An Unexpected Treasure

Yesterday I attended the District meeting of UDC. The meeting was hosted by the Cape Fear Chapter and held at the Fifth Avenue United Methodist Church in Wilmington, NC. After our meeting we were treated to a tour of the Church.

It was an amazing treat. I had almost left my camera at home and I am glad I popped it into my bag at the last minute.

The Fifth Avenue United Methodist Church has a history dating back to 1847. With this rich record it is surprising to find they are second oldest Methodist Church in Wilmington. There were so many interesting aspects of this unassuming exterior, including a connection to China’s Soong dynasty

Uon entering the sanctuary I was amazed to find a beautiful pipe organ. The organ is ‘original’ to the church. The original was a manual organ, which also featured wooden pipes and leather clappers which still adorn the wall behind the choir loft, although the organ is now electric. I did not get to hear the instrument being played, much to my chagrin, but don’t be surprised to find another adventure in my future just for that purpose.

According to the information I can find ‘B.D. Price of Philadelphia was the architect of the current sanctuary, built in 1889-90 and dedicated on September 26, 1890, in the Neo-Gothic style using the Akron Plan, which was common for Methodist Churches at the turn of the century. The builders were Porter and Godwin of Goldsboro, NC. Special features of the Akron Plan are its Cross shape (the sanctuary runs lengthwise with educational rooms on the side with roll-up doors), the semi-circular seating, and more educational rooms in the back’ (more about that later). Unfortunately my photos of neither the amazing heart of pine ceiling nor the original chandelier (which was originally gas but has been converted to electric) came out. It is worth the effort to see it in person, if you get a chance.

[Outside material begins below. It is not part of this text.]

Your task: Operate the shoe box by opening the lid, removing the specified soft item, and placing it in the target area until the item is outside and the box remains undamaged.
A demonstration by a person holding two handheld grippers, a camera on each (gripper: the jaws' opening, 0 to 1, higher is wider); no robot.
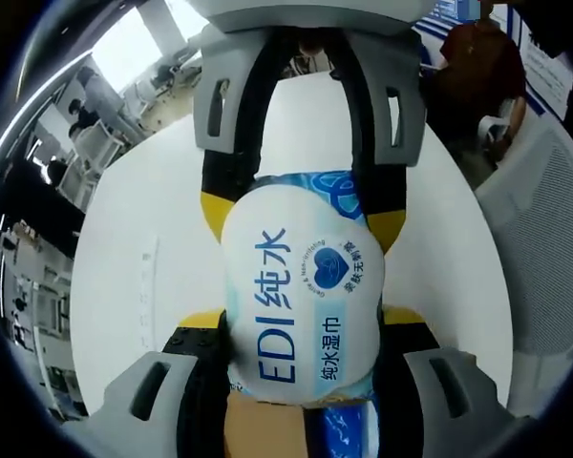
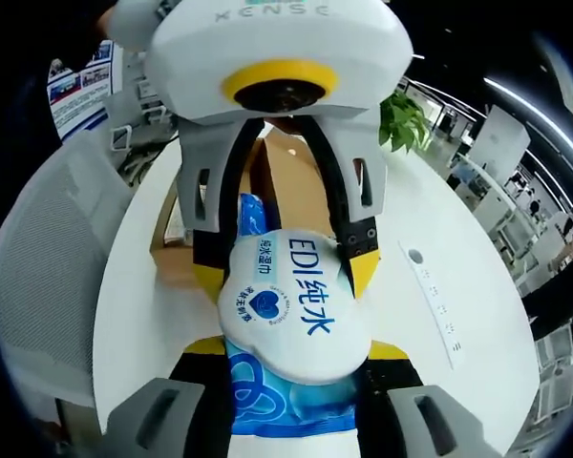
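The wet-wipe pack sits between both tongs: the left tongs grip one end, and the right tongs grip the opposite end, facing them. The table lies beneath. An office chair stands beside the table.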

Collage of the 5th Avenue Methodist Church Stain Glass Windows

The second thing I noticed about the sanctuary was the beautiful stain glass windows! Yesterday was cloudy and rainy and the light streaming through was amazing. On a bright sunny day they must be breathtaking. The stain glass windows were ‘designed by a local craftsman, Mr. E.V. Richards. Made in Germany, they are both mystical and practical. Mystical in that they reflect the Jewish heritage of Christianity—you will notice the Star of David in the portals and the stair-step design that is symbolic of Jacob’s ladder. They are practical in that the hot reds and yellows are placed so that they warm the light as it enters the sanctuary in the winter, and the cool blues and purples catch the summer rays and cool them as they come in. Each window also has prisms to reflect more light and to serve as joists to hold the window together.’

Original Piano

I did have the opportunity to hear Mrs. Sue Sellers Hammons play the 1876 Knabe concert grand piano.  It is made of walnut and was once at Hemingway Hall. It was purchased by Mr. Harry Gardner, who donated it to the church. It was restored in 1991-92, and dedicated on May 1, 1992 to the memory of James Z. Godwin, whose family sponsored the restoration. The sound was amazing even though as Mrs. Hammons was quick to point out, she is not a pianist.

The back of the church features the original pews which will reverse to face the other direction if necessary and the original lectern and piano. 

This was a fabulous and amazing unexpected adventure which are often the best kind!